- TASK INSTRUCTIONS:
Copy the data exactly. Images are the one exception.
Start of Block
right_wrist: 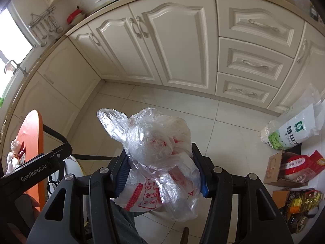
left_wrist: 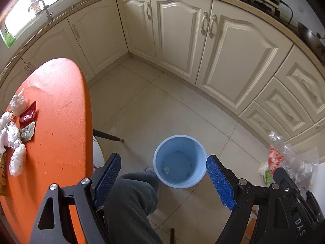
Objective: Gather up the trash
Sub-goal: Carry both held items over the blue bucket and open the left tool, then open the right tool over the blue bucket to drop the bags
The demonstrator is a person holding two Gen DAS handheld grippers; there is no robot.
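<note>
Left gripper: the left gripper (left_wrist: 163, 178) with blue pads is spread wide, with nothing between its fingers. It hangs above the floor, over the person's grey-trousered knee (left_wrist: 132, 199).

Right gripper: the right gripper (right_wrist: 161, 172) pinches a crumpled clear plastic bag with red print (right_wrist: 160, 158). The bag bulges up and out between the two fingers. In the left view the same bag (left_wrist: 284, 162) shows at the right edge, held up in the air.

Bin: a round light-blue plastic bin (left_wrist: 180, 161) stands on the pale floor tiles (left_wrist: 162, 111), between the left gripper's two pads in that view. A small pale scrap lies on its bottom.

Table: a round orange table (left_wrist: 56, 122) is at the left. More trash lies near its left edge.

Trash on table: several scrunched white plastic bags (left_wrist: 15, 134) lie in a row. A red snack wrapper (left_wrist: 28, 114) and a pale green-and-white wrapper (left_wrist: 27, 131) lie just beside them, touching each other.

Cupboards: cream cupboard doors (left_wrist: 182, 36) stand behind the bin, well apart from it.

Floor at right: a white and green sack (right_wrist: 292, 131), a brown cardboard box holding a red bag (right_wrist: 294, 169), and a yellow oil bottle (right_wrist: 302, 203) sit near the cupboards.
</note>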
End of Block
- SOLUTION TO THE EXERCISE:
right_wrist: 
left_wrist: 
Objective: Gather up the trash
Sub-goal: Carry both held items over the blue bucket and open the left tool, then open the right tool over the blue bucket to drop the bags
The demonstrator is a person holding two Gen DAS handheld grippers; there is no robot.
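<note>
Left gripper: the left gripper (left_wrist: 163, 178) with blue pads is spread wide, with nothing between its fingers. It hangs above the floor, over the person's grey-trousered knee (left_wrist: 132, 199).

Right gripper: the right gripper (right_wrist: 161, 172) pinches a crumpled clear plastic bag with red print (right_wrist: 160, 158). The bag bulges up and out between the two fingers. In the left view the same bag (left_wrist: 284, 162) shows at the right edge, held up in the air.

Bin: a round light-blue plastic bin (left_wrist: 180, 161) stands on the pale floor tiles (left_wrist: 162, 111), between the left gripper's two pads in that view. A small pale scrap lies on its bottom.

Table: a round orange table (left_wrist: 56, 122) is at the left. More trash lies near its left edge.

Trash on table: several scrunched white plastic bags (left_wrist: 15, 134) lie in a row. A red snack wrapper (left_wrist: 28, 114) and a pale green-and-white wrapper (left_wrist: 27, 131) lie just beside them, touching each other.

Cupboards: cream cupboard doors (left_wrist: 182, 36) stand behind the bin, well apart from it.

Floor at right: a white and green sack (right_wrist: 292, 131), a brown cardboard box holding a red bag (right_wrist: 294, 169), and a yellow oil bottle (right_wrist: 302, 203) sit near the cupboards.
</note>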

Nothing else belongs in the output.